Benedetto XVI mise Ranjith al posto di monsignor Domenico Sorrentino, promosso vescovo di Assisi, le cui idee probabilmente non erano, liturgicamente parlando, consone con quelle del Pontefice. A Ranjith, infatti, il Papa chiedeva anzitutto una cosa: aiuto nell’attuazione e comprensione del motu proprio Summorum Pontificum dedicato alla messa in latino secondo il rito antico. Ma poi qualcosa è cambiato. Ranjith, in effetti, si è dato da fare più volte contro la cosiddetta “ribellione” di alcuni episcopati mondiali restii ad attuare nelle proprie diocesi una corretta applicazione del motu proprio. Ma c’è chi sostiene che questa continua denunzia sia stata portata avanti con troppa enfasi tanto da far sembrare che, dietro la promulgazione del Summorum Pontificum, vi fosse la volontà di screditare ciò che, dopo l’antico rito, c’è stato: la riforma liturgica del post Concilio e quindi il novus ordo.
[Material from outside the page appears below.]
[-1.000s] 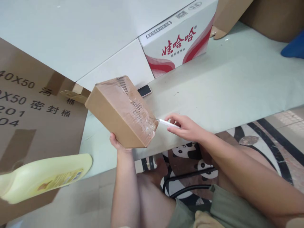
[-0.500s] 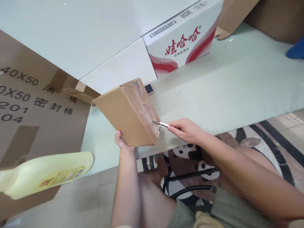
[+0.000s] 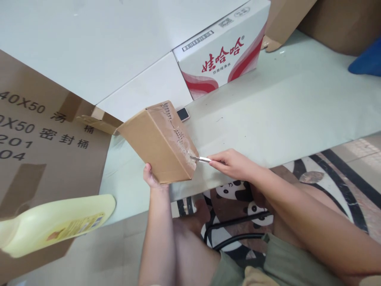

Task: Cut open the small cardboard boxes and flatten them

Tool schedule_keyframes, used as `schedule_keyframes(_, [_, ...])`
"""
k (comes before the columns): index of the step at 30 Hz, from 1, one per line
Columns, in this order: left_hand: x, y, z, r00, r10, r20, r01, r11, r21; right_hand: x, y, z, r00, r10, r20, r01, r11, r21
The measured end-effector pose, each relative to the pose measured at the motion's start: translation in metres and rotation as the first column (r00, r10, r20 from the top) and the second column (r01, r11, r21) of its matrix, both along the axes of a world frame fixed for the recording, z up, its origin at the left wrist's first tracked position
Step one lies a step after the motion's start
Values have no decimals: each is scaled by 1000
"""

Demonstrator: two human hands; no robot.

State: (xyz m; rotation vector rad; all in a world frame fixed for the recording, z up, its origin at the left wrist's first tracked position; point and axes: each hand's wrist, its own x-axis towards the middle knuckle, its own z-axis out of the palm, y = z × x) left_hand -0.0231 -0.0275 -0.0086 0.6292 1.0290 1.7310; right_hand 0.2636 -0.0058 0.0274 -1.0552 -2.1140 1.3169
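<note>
My left hand (image 3: 149, 178) grips a small brown cardboard box (image 3: 154, 147) from underneath and holds it tilted above the pale floor sheet. Clear, torn tape runs along the box's right face. My right hand (image 3: 230, 163) pinches a small white-handled knife (image 3: 201, 159). Its blade tip touches the taped face near the box's lower right corner.
A white and red printed carton (image 3: 222, 51) stands behind the box, with a phone (image 3: 183, 114) lying on the floor next to it. A large flattened brown carton (image 3: 35, 135) lies at the left, a pale yellow plastic jug (image 3: 56, 224) on it. Brown cartons stand top right.
The box has been turned so that its taped face points more to the right and looks narrower. The knife has gone from the box's right corner onto the tape.
</note>
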Motion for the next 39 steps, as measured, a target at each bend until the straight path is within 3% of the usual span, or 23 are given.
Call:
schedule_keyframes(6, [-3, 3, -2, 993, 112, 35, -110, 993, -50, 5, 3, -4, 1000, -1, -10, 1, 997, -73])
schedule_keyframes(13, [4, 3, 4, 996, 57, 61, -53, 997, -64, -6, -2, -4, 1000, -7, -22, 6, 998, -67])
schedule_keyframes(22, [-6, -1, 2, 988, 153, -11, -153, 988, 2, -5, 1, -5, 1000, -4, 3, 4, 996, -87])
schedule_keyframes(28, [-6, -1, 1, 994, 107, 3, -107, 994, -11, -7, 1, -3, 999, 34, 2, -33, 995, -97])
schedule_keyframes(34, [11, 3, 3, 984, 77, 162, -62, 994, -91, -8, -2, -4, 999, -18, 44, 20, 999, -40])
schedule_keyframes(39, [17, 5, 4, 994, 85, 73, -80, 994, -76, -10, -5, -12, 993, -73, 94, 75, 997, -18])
Di qui, sempre secondo alcuni, l’allontanamento di Ranjith che in qualche modo potrebbe dare spago a coloro che, nella Chiesa, non amano il motu proprio e il conseguente ritorno dell’antico rito. Ma, in realtà, pare che le cose stiano anche in un altro modo. Benedetto XVI è parecchio preoccupato per le sorti dei cristiani in Asia e in particolare nel sud est asiatico. Lo Sri Lanka, come l’India, è teatro di violenze portate avanti dai buddisti tradizionalisti contro i cristiani colpevoli di rovinare «la millenaria armonia del paese». E l’invio di Ranjith in una diocesi prestigiosa come quella di Colombo - potrebbe garantirgli anche la berretta cardinalizia - è un modo per rispondere a questa offensiva. Alla liturgia e all’antica messa in latino ormai liberalizzata - per il Papa il rito è uno solo ma ci sono due modi, l’antico e il nuovo, per celebrarlo - ci penserà qualcun’altro.